* WHAT YOU SHOULD DO
Starting with the line below that holds "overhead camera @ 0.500" and stopping after the line that holds "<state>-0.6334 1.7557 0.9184", transcribe the lines exactly, leaving out all pictures.
- Opening Delimiter -
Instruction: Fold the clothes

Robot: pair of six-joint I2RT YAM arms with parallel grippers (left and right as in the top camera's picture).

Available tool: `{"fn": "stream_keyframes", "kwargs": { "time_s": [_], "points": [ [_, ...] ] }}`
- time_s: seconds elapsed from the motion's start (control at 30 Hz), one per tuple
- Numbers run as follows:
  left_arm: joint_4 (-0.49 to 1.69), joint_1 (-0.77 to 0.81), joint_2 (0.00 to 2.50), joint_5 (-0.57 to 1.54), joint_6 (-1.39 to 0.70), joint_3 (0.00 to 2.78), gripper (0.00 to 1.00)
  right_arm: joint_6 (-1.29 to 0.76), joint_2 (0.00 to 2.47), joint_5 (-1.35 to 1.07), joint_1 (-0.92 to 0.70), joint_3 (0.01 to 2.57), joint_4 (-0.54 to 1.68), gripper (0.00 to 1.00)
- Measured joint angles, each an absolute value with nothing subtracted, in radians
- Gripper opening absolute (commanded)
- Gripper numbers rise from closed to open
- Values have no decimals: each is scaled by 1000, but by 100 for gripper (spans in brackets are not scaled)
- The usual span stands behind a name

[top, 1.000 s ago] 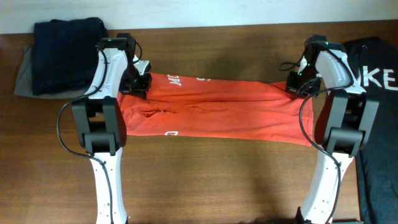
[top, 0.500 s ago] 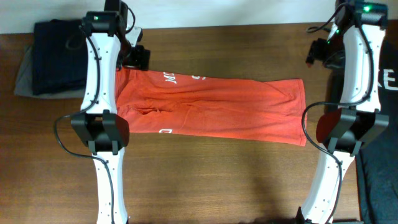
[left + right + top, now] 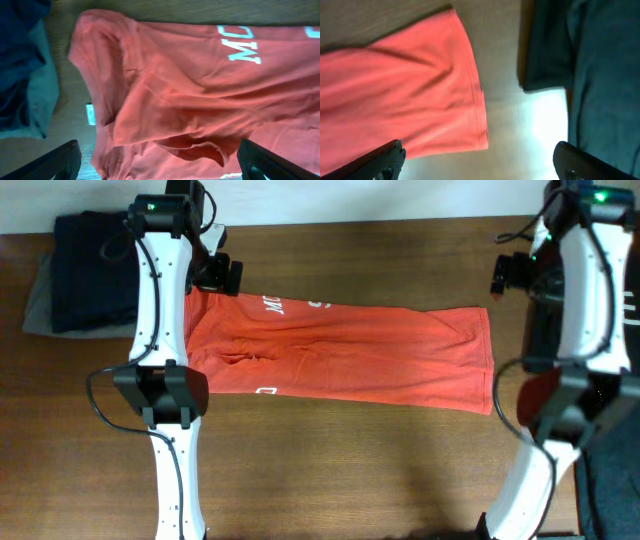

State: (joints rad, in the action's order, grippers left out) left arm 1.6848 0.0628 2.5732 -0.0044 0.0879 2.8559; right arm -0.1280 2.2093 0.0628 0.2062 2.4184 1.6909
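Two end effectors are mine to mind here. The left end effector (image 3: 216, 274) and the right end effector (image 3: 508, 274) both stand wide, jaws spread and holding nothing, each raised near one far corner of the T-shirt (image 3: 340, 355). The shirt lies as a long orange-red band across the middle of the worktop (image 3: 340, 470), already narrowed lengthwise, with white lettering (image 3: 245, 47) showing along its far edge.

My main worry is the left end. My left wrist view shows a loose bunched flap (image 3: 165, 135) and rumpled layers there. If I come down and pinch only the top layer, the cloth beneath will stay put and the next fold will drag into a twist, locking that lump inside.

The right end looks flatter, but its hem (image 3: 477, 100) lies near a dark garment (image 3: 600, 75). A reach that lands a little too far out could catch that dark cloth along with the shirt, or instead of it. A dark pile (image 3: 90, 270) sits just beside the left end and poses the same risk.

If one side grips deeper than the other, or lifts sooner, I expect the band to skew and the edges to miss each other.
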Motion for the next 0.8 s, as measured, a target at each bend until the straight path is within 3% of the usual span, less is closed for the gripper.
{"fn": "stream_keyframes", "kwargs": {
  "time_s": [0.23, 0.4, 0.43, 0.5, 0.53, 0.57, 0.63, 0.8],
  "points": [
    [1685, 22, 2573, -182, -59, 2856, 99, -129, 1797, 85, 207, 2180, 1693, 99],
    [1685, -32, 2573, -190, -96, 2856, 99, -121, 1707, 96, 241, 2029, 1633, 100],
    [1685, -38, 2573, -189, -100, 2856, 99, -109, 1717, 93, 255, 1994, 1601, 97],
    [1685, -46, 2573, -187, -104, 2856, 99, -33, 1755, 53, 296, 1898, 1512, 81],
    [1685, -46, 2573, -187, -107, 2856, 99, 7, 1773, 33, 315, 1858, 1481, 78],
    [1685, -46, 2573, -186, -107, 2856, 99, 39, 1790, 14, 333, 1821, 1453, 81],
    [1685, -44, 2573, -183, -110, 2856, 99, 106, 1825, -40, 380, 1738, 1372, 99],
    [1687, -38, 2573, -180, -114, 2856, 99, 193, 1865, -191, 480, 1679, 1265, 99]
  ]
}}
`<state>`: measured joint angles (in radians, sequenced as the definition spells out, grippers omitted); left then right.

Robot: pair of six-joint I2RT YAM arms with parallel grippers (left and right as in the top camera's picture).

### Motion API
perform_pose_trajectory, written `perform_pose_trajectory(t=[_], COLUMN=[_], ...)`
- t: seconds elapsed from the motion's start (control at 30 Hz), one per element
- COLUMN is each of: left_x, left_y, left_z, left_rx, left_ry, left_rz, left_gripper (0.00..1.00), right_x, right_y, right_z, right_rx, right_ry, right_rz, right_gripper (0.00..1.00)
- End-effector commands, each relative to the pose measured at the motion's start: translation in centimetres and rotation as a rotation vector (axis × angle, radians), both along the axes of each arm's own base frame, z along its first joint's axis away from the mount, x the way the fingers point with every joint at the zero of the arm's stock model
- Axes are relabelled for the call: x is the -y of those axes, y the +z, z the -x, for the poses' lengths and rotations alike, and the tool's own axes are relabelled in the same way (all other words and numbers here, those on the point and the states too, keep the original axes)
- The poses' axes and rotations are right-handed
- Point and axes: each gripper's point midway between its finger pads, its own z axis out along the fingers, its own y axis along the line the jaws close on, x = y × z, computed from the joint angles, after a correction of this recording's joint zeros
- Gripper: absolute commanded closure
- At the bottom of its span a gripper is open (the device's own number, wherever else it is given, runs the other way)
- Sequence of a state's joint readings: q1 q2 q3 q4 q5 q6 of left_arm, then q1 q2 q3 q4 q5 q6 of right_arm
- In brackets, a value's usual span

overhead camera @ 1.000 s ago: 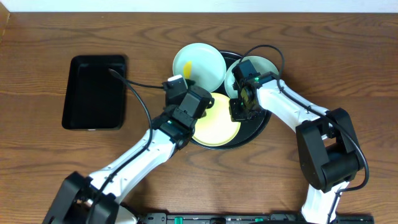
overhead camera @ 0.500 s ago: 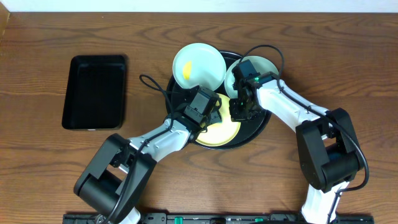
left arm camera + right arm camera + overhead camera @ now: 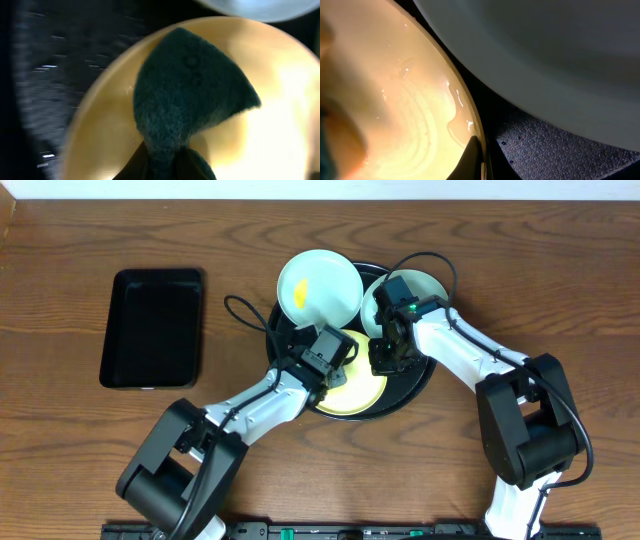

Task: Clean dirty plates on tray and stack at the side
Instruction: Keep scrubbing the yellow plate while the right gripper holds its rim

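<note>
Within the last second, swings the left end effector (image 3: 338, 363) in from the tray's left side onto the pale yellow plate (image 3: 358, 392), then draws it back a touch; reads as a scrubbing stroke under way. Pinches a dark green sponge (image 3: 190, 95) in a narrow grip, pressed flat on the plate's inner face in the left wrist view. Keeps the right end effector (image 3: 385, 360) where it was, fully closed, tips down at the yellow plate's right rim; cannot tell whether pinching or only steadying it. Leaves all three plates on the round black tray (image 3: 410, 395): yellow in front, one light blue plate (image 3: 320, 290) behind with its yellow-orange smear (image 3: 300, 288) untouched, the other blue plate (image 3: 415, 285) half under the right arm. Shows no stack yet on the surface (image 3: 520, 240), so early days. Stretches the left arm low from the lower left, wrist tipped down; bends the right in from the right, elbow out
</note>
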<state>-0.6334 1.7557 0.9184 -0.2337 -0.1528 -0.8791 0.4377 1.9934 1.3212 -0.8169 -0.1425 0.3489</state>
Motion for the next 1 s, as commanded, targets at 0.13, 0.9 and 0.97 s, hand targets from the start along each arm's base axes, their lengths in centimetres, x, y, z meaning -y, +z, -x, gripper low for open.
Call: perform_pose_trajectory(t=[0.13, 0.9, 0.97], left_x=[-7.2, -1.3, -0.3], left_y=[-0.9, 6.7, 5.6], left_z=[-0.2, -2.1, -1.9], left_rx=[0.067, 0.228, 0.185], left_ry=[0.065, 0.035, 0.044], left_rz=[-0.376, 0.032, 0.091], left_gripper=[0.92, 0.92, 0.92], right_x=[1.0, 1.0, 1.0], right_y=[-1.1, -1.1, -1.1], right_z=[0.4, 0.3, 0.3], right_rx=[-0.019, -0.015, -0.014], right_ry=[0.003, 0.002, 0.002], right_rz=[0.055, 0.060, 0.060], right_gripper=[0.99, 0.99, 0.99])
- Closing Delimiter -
* FINISHED EXERCISE
overhead camera @ 0.500 s ago: 
left arm camera + right arm camera + overhead camera @ now: 

Task: Clean dirty plates on tray and stack at the side
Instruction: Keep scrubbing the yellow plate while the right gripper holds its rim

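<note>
Within the last second, swings the left end effector (image 3: 338, 363) in from the tray's left side onto the pale yellow plate (image 3: 358, 392), then draws it back a touch; reads as a scrubbing stroke under way. Pinches a dark green sponge (image 3: 190, 95) in a narrow grip, pressed flat on the plate's inner face in the left wrist view. Keeps the right end effector (image 3: 385, 360) where it was, fully closed, tips down at the yellow plate's right rim; cannot tell whether pinching or only steadying it. Leaves all three plates on the round black tray (image 3: 410, 395): yellow in front, one light blue plate (image 3: 320, 290) behind with its yellow-orange smear (image 3: 300, 288) untouched, the other blue plate (image 3: 415, 285) half under the right arm. Shows no stack yet on the surface (image 3: 520, 240), so early days. Stretches the left arm low from the lower left, wrist tipped down; bends the right in from the right, elbow out
</note>
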<state>-0.6334 1.7557 0.9184 -0.2337 -0.1528 -0.8791 0.4377 1.9934 1.3212 -0.8169 -0.1425 0.3489</state>

Nothing further is required of this output.